*About this task*. Without the pictures, reproduce the records that follow exactly.

START Input records

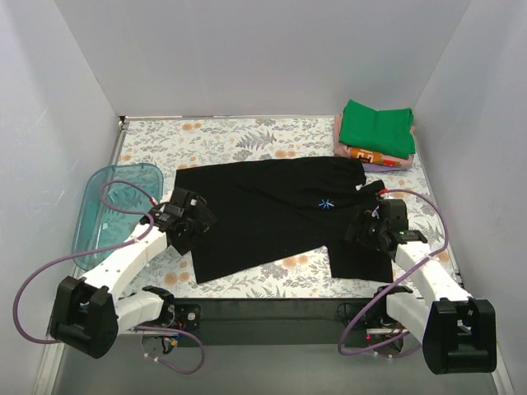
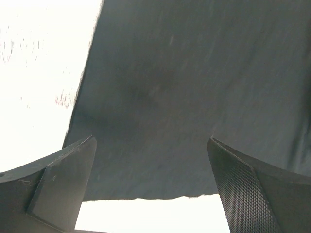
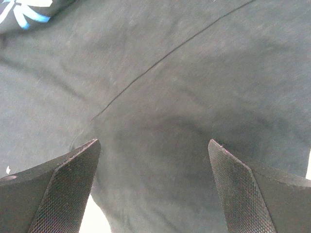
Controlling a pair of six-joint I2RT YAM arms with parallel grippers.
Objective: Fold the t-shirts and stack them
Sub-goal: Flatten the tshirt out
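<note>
A black t-shirt point(image 1: 272, 214) with a tiny blue chest mark point(image 1: 327, 204) lies spread flat across the middle of the table. My left gripper point(image 1: 191, 232) is open over its left hem; the left wrist view shows the black cloth point(image 2: 184, 97) and its edge between the wide-apart fingers point(image 2: 252, 189). My right gripper point(image 1: 366, 234) is open over the near right sleeve; the right wrist view shows the cloth point(image 3: 160, 126), a seam and the blue mark point(image 3: 22, 12). A stack of folded shirts stands at the back right, green point(image 1: 377, 127) on top, orange-patterned point(image 1: 370, 155) below.
A translucent teal plastic tray point(image 1: 115, 206) lies at the left, beside my left arm. The table has a floral cover point(image 1: 214, 136) and white walls on three sides. Purple cables loop off both arms.
</note>
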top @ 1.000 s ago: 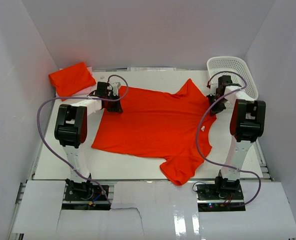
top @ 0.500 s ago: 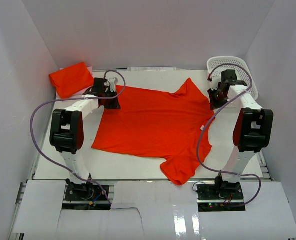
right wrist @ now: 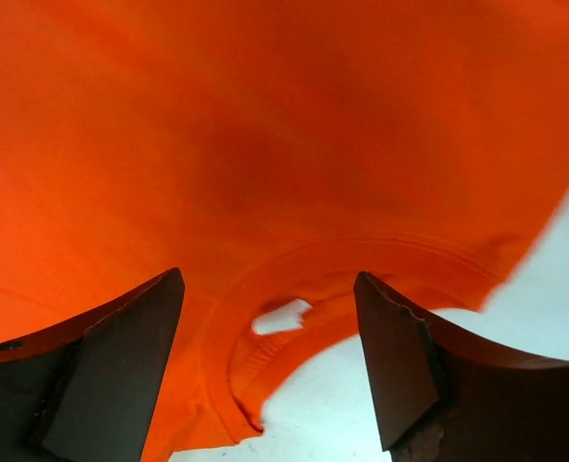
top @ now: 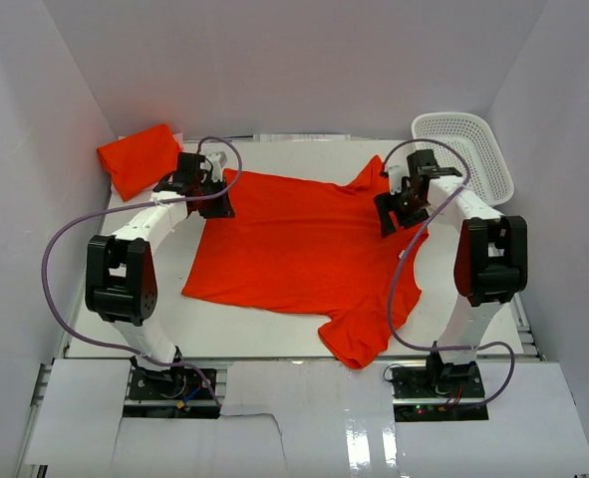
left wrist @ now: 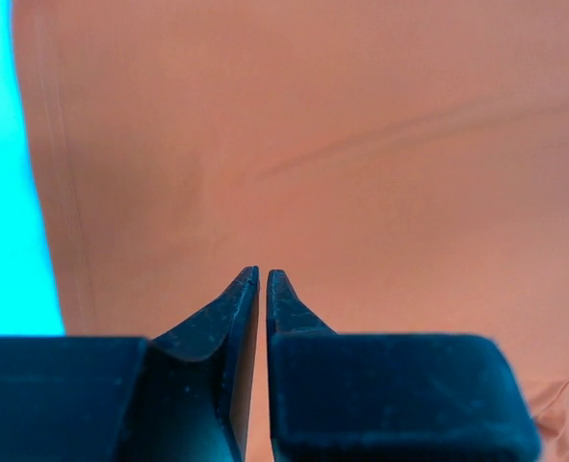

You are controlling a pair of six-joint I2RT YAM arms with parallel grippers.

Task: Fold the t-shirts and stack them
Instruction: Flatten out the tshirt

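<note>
**Collar below the right jaws, hem corner below the left**

The spread t-shirt [top: 304, 249] lies flat on the white counter [top: 274, 324]. Its long axis runs left to right, hem leftward, with one sleeve [top: 359, 344] flopped toward the near edge. The right jaws stand wide open directly above the ribbed collar [right wrist: 342, 260]. The left jaws, all but closed with no cloth visible between them, hang over the far hem corner. The knit looks soft, matte and faintly creased. Beyond sit a folded t-shirt [top: 143, 157] far left and a mesh basket [top: 463, 134] far right.
</note>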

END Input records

*Response to the task*.
Controlling a pair of six-joint I2RT YAM arms with parallel grippers.
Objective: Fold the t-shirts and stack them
Sub-goal: Flatten the tshirt out
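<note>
A black t-shirt point(image 1: 272, 214) with a tiny blue chest mark point(image 1: 327, 204) lies spread flat across the middle of the table. My left gripper point(image 1: 191, 232) is open over its left hem; the left wrist view shows the black cloth point(image 2: 184, 97) and its edge between the wide-apart fingers point(image 2: 252, 189). My right gripper point(image 1: 366, 234) is open over the near right sleeve; the right wrist view shows the cloth point(image 3: 160, 126), a seam and the blue mark point(image 3: 22, 12). A stack of folded shirts stands at the back right, green point(image 1: 377, 127) on top, orange-patterned point(image 1: 370, 155) below.
A translucent teal plastic tray point(image 1: 115, 206) lies at the left, beside my left arm. The table has a floral cover point(image 1: 214, 136) and white walls on three sides. Purple cables loop off both arms.
</note>
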top @ 1.000 s ago: 
top @ 0.500 s ago: 
right wrist @ now: 
top @ now: 
left wrist @ now: 

You are controlling a pair of six-joint I2RT YAM arms with parallel grippers.

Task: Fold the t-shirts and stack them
Instruction: Flatten out the tshirt

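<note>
**Collar below the right jaws, hem corner below the left**

The spread t-shirt [top: 304, 249] lies flat on the white counter [top: 274, 324]. Its long axis runs left to right, hem leftward, with one sleeve [top: 359, 344] flopped toward the near edge. The right jaws stand wide open directly above the ribbed collar [right wrist: 342, 260]. The left jaws, all but closed with no cloth visible between them, hang over the far hem corner. The knit looks soft, matte and faintly creased. Beyond sit a folded t-shirt [top: 143, 157] far left and a mesh basket [top: 463, 134] far right.
</note>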

No further output is needed for this exercise.